Plain English Summary
Background and study aims
Acute stroke is common and complicated by dysphagia (swallowing problems) in over 50% of patients, many of whom remain dysphagic a year later. Post-stroke dysphagia (PSD) is an independent predictor of poor outcome and can lead to aspiration of material into the lungs, pneumonia, malnutrition and death. Patients often need feeding through a tube, have a prolonged hospital stay, and end up in long-term institutional care. PSD negatively impacts quality of life and its care is expensive and may be a tipping point for admission to residential care. Pharyngeal electrical stimulation (PES) is electrical stimulation of certain areas of the throat that stimulates the areas of the brain involved in swallowing. This study aims to find out whether PES is safe and effective at improving post-stroke dysphagia.
Who can participate?
Hospitalised adults (aged 18 years and over) with recent stroke (within 4-31 days) and dysphagia
What does the study involve?
Participants are randomly allocated to either the intervention group or the control group. The intervention group receives PES on days 1-6 using a commercial catheter (tube) with an integral feeding tube. PES involves six daily 10 minute treatments. The control group will receive no PES catheter/stimulation on top of best guideline-based dysphagia management. A standard tube will be used for feeding as necessary.
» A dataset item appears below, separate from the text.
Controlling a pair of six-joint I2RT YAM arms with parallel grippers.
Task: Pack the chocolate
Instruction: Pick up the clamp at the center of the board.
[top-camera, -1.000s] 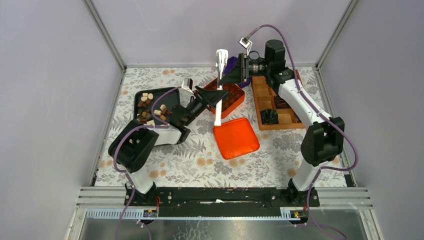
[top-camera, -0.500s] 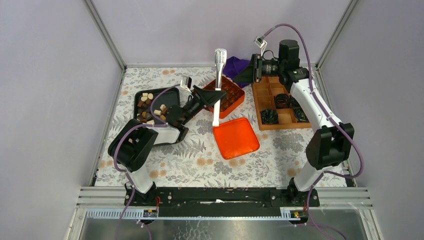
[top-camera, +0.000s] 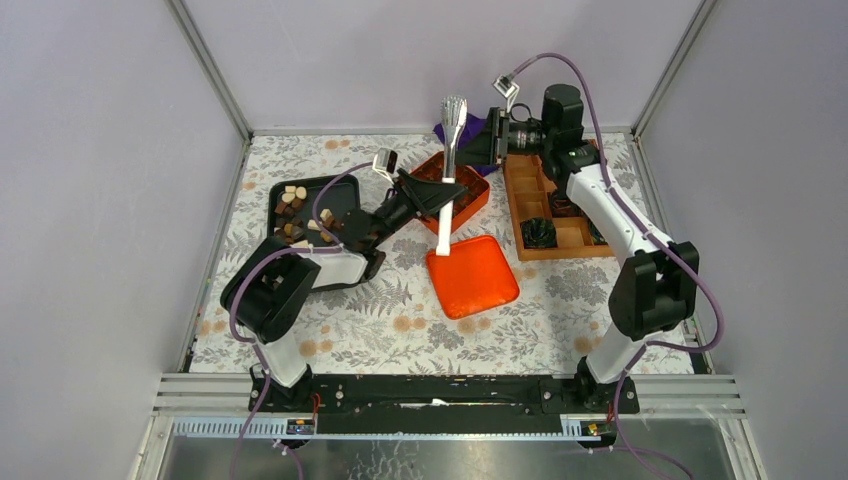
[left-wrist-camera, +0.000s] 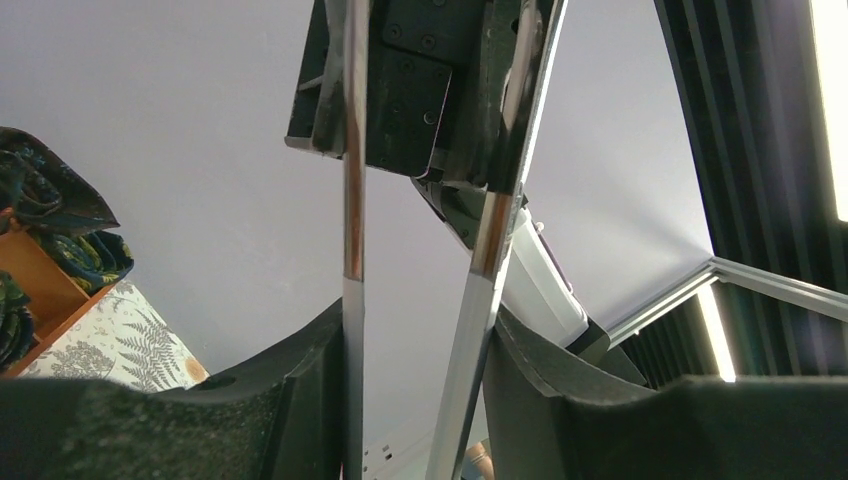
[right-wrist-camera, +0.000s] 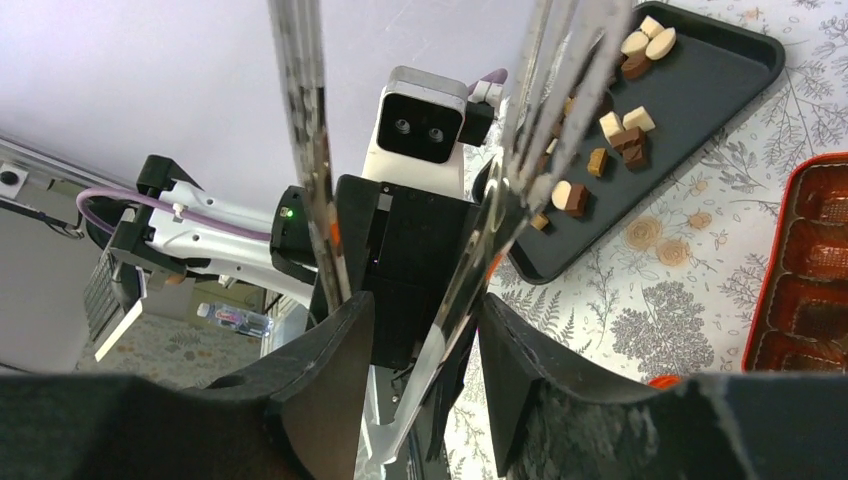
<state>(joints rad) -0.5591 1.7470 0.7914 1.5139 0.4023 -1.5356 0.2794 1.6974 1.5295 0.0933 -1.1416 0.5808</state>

What are the possible benefits and risks of participating?
The PES system is a non-significant risk device and its safety is shown by evidence from multiple studies over a period of 15 years. There are no characteristic device or treatment specific effects that are considered to be serious adverse events.
Where is the study run from?
University of Nottingham (UK)
When is the study starting and how long is it expected to run for?
July 2021 to July 2025
Who is funding the study?
University of Nottingham (UK)
Who is the main contact?
Philip Bath
Philip.bath@nottingham.ac.uk
Study website
Contact information
Type
Scientific
Contact name
Mr Philip Bath
ORCID ID
Contact details
Stroke Trials Unit
Mental Health & Clinical Neurosciences
University of Nottingham
D Floor
South Block
Room 2117
Queens Medical Centre
Nottingham
NG7 2UH
United Kingdom
+44 (0)115 82 31768
philip.bath@nottingham.ac.uk
Type
Public
Contact name
Ms Gemma Squires
ORCID ID
Contact details
Stroke Trials Unit
Mental Health & Clinical Neurosciences
University of Nottingham
D Floor
South Block
Room 2151
Queens Medical Centre
Nottingham
NG7 2UH
United Kingdom
+44 (0)82 31255
Gemma.Squires1@nottingham.ac.uk
Additional identifiers
EudraCT/CTIS number
Nil known
IRAS number
304658
ClinicalTrials.gov number
Nil known
Protocol/serial number
IRAS 304658, NIHR132016, CPMS 50913
Study information
Scientific title
Pharyngeal Electrical stimulation for Acute Stroke dysphagia Trial (PhEAST)
Acronym
PhEAST
Study hypothesis
To assess whether pharyngeal electrical stimulation (PES) is safe and effective at improving post-stroke dysphagia.
Ethics approval(s)
Approved 07/01/2022, East of England - Essex Research Ethics Committee (The Old Chapel, Royal Standard Place, Nottingham, NG1 6FS, UK; +44 (0)2071048227; essex.rec@hra.nhs.uk), ref: 21/EE/0252
Study design
International prospective randomized open-label blinded-endpoint (PROBE) parallel-group superiority Phase IV effectiveness trial
Primary study design
Interventional
Secondary study design
Randomised controlled trial
Study setting(s)
Hospital
Study type
Treatment
Patient information sheet
Not available in web format, please use the contact details to request a participant information sheet
Condition
Post-stroke dysphagia
Intervention
Current intervention as of 14/11/2023:
Randomised will be 1:1 with stratification on country and minimisation on age, sex, dysphagia severity rating scale (DSRS), impairment (National Institutes of Health stroke scale [NIHSS]), stroke type (ischaemic/haemorrhagic), circulation (anterior/posterior), time to randomisation; with 10% simple randomisation.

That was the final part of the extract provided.